Customer Churn Prediction Pipeline for an E-Commerce Company

Business Challenge

A fast-growing e-commerce company, noticed a 20% increase in customer churn over six months. Their existing analytics system provided post-churn insights but failed to predict at-risk customers early. They needed a real-time predictive model to:

  • Identify high-risk customers before churn
  • Enable targeted retention campaigns (discounts, personalized offers)
  • Reduce customer acquisition costs by improving retention

 

Solution: Automated ML Pipeline for Churn Prediction

We designed a scalable data pipeline that ingests transactional, behavioral, and engagement data to generate churn probability scores updated daily.

 

Architecture Overview:

 


High-Level

 

Key Components

1. Data Ingestion
  • PostgreSQL: Historical orders, returns, and customer metadata (updated hourly).
  • CRM API: Real-time customer service interactions (complaints, refunds).
  • S3 Buckets: User clickstreams (page views, cart abandonment) processed daily.

      Tools:

  • Python (Boto3, Psycopg2, Requests) for extraction
  • Airflow to manage dependencies (e.g., “Wait for S3 data before feature engineering”)
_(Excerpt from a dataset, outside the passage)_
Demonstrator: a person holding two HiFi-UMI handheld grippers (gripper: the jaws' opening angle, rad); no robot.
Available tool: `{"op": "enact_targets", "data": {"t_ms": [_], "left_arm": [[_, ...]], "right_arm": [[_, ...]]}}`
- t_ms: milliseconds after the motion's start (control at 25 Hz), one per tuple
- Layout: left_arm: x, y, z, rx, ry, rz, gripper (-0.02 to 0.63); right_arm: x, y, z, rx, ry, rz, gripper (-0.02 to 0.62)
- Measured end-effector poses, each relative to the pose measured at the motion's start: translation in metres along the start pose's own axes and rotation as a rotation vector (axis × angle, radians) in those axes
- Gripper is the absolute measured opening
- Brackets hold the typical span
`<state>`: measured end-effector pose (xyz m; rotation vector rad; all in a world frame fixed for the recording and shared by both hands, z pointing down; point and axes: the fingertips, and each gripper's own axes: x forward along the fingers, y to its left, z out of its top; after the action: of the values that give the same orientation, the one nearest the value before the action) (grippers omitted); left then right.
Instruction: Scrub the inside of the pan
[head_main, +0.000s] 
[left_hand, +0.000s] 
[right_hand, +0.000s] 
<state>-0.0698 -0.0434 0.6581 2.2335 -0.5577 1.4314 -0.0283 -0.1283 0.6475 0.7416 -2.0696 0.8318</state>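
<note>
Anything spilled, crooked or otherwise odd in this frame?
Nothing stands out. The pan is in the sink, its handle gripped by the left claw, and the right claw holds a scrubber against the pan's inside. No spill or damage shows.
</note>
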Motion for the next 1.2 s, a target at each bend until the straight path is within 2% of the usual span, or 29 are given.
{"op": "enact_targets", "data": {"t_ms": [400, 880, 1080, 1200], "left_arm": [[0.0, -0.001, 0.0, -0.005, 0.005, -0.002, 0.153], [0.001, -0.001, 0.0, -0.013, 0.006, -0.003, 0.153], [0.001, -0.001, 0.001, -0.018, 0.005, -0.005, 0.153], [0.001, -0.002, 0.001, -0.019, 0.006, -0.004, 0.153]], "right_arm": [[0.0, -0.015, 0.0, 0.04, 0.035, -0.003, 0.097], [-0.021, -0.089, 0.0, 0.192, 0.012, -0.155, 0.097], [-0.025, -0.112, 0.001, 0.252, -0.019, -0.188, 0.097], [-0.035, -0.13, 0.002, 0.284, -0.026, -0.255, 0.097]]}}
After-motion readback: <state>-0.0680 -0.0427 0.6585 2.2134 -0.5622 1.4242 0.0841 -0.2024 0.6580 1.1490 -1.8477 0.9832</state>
2. Transformation & Feature Engineering
  • Pandas: Cleaned null values, standardized formats (e.g., USD currencies).
  • PySpark: Computed aggregated features:
    • 30-day_purchase_frequency
    • avg_cart_abandonment_rate
    • customer_service_complaints_last_week
3. Machine Learning Model
  • Algorithm: XGBoost (via scikit-learn API) for handling imbalanced data.
  • Optuna: Automated hyperparameter tuning (optimized for precision@top-10% to focus on highest-risk customers).
  • Validation: Time-based split (train on 6 months, test on next 30 days).

      Key Features:

  • Recency/frequency metrics (RFM)
  • Engagement decay rate (e.g., “Days since last login”)
  • Sentiment score from customer support tickets
4. Deployment & Output
  • AWS Lambda: Served predictions via API (cost-effective for sporadic retraining).
  • Snowflake: Stored predictions with customer IDs for joinable analytics.
  • Downstream: Marketing teams used Tableau to filter customers by churn risk and LTV.

 

Results

Metric Before After
Churn Rate 22% 16%
Retention Campaign ROI 1.5x 3.8x
Model Accuracy (AUC-ROC) 0.89

 

Business Impact:
  • Saved $2.3M/year by reducing churn in high-LTV segments.
  • Enabled dynamic email campaigns
    (e.g., “We miss you!” discounts for 50% predicted churn risk).

 

Lessons Learned

  • Cold-start problem:
    Added synthetic data for new users.

  • Lambda limitations:
    Switched to batch predictions for >10K users to avoid timeouts.

  • Feature drift:
    Implemented Evidently.ai monitors to track data shifts.